● Aim of the exercise: What you return should match the material below line for line, except that no image appears in it.

+++ Provided data +++

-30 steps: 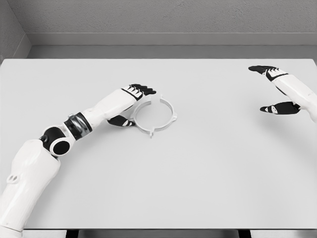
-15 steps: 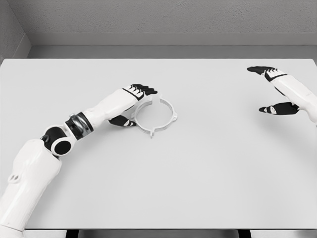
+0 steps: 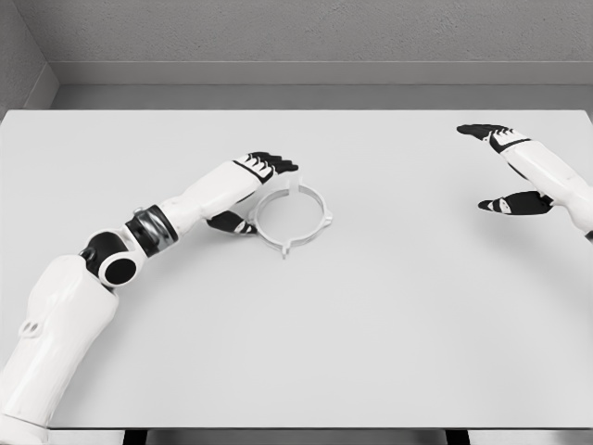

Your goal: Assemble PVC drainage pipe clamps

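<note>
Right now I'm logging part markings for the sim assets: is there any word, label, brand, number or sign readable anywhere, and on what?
None: no readable text shows in the head view.
Clamp ring: plain white, no marking.
Table: bare white, no label.
Left hand and right hand: black and white patches only, no lettering.
Back wall: plain grey, no sign.

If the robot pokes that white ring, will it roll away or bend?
The white ring lies flat on the table, so it would probably slide, not roll. It is a thin, open hoop, so it likely weighs little. Its small tabs may snag the left hand, whose fingers sit at its rim.
</note>
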Motion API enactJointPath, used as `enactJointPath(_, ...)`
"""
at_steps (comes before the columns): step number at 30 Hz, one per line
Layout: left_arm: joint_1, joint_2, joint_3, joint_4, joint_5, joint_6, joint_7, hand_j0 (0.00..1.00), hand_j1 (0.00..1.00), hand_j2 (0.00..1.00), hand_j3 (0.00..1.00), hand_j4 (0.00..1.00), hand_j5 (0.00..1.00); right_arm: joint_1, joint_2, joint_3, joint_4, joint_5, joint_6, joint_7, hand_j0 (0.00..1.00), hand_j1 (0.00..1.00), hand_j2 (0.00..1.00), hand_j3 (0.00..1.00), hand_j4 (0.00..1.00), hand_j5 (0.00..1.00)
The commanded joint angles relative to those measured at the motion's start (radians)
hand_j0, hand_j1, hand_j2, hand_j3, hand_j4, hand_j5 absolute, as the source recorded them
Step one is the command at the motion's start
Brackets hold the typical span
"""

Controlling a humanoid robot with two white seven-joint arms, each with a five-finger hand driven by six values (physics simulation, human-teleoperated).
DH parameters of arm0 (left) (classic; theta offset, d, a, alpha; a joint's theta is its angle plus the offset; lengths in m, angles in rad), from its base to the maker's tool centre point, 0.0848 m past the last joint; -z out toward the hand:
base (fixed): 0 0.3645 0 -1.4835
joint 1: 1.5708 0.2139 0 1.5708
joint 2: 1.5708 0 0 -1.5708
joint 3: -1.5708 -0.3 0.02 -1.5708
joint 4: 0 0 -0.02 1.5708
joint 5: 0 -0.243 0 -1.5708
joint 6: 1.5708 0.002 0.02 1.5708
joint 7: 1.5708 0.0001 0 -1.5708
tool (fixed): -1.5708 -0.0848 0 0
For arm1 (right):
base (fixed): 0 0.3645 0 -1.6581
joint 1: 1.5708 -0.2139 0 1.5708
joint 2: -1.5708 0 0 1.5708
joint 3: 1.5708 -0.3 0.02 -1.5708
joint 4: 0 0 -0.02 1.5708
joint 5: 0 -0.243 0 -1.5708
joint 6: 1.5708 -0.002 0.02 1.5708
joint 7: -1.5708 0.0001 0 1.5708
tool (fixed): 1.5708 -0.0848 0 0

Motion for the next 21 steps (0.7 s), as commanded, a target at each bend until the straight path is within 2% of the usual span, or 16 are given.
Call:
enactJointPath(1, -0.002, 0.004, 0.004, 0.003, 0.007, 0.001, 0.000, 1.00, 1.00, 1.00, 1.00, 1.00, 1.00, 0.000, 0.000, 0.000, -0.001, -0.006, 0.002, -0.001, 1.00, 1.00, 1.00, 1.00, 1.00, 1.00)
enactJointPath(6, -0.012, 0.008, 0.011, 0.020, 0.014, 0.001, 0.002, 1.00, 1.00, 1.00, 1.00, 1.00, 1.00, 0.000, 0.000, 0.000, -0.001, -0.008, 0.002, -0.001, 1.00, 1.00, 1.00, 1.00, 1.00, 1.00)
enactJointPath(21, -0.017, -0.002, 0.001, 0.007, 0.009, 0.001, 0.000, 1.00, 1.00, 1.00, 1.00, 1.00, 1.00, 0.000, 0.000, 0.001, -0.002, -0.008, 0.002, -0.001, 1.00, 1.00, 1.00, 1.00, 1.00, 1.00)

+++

● Response below:
-30 steps: 
-15 steps: 
+0 steps: 

Your goal: Assemble PVC drainage pipe clamps

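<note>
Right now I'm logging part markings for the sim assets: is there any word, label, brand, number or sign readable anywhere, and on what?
None: no readable text shows in the head view.
Clamp ring: plain white, no marking.
Table: bare white, no label.
Left hand and right hand: black and white patches only, no lettering.
Back wall: plain grey, no sign.

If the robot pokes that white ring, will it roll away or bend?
The white ring lies flat on the table, so it would probably slide, not roll. It is a thin, open hoop, so it likely weighs little. Its small tabs may snag the left hand, whose fingers sit at its rim.
</note>
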Motion API enactJointPath, used as `enactJointPath(_, ...)`
"""
at_steps (comes before the columns): step number at 30 Hz, one per line
Layout: left_arm: joint_1, joint_2, joint_3, joint_4, joint_5, joint_6, joint_7, hand_j0 (0.00..1.00), hand_j1 (0.00..1.00), hand_j2 (0.00..1.00), hand_j3 (0.00..1.00), hand_j4 (0.00..1.00), hand_j5 (0.00..1.00); right_arm: joint_1, joint_2, joint_3, joint_4, joint_5, joint_6, joint_7, hand_j0 (0.00..1.00), hand_j1 (0.00..1.00), hand_j2 (0.00..1.00), hand_j3 (0.00..1.00), hand_j4 (0.00..1.00), hand_j5 (0.00..1.00)
The commanded joint angles relative to those measured at the motion's start (radians)
hand_j0, hand_j1, hand_j2, hand_j3, hand_j4, hand_j5 absolute, as the source recorded them
Step one is the command at the motion's start
Brackets hold the typical span
"""

Controlling a humanoid robot with two white seven-joint arms, each with a five-finger hand driven by six values (physics simulation, human-teleoperated).
DH parameters of arm0 (left) (classic; theta offset, d, a, alpha; a joint's theta is its angle plus the offset; lengths in m, angles in rad), from its base to the maker's tool centre point, 0.0848 m past the last joint; -z out toward the hand:
base (fixed): 0 0.3645 0 -1.4835
joint 1: 1.5708 0.2139 0 1.5708
joint 2: 1.5708 0 0 -1.5708
joint 3: -1.5708 -0.3 0.02 -1.5708
joint 4: 0 0 -0.02 1.5708
joint 5: 0 -0.243 0 -1.5708
joint 6: 1.5708 0.002 0.02 1.5708
joint 7: 1.5708 0.0001 0 -1.5708
tool (fixed): -1.5708 -0.0848 0 0
For arm1 (right):
base (fixed): 0 0.3645 0 -1.6581
joint 1: 1.5708 -0.2139 0 1.5708
joint 2: -1.5708 0 0 1.5708
joint 3: 1.5708 -0.3 0.02 -1.5708
joint 4: 0 0 -0.02 1.5708
joint 5: 0 -0.243 0 -1.5708
joint 6: 1.5708 -0.002 0.02 1.5708
joint 7: -1.5708 0.0001 0 1.5708
tool (fixed): 1.5708 -0.0848 0 0

Motion for the next 21 steps (0.7 s), as commanded, a target at each bend until the straight path is within 2% of the usual span, or 16 are given.
Call:
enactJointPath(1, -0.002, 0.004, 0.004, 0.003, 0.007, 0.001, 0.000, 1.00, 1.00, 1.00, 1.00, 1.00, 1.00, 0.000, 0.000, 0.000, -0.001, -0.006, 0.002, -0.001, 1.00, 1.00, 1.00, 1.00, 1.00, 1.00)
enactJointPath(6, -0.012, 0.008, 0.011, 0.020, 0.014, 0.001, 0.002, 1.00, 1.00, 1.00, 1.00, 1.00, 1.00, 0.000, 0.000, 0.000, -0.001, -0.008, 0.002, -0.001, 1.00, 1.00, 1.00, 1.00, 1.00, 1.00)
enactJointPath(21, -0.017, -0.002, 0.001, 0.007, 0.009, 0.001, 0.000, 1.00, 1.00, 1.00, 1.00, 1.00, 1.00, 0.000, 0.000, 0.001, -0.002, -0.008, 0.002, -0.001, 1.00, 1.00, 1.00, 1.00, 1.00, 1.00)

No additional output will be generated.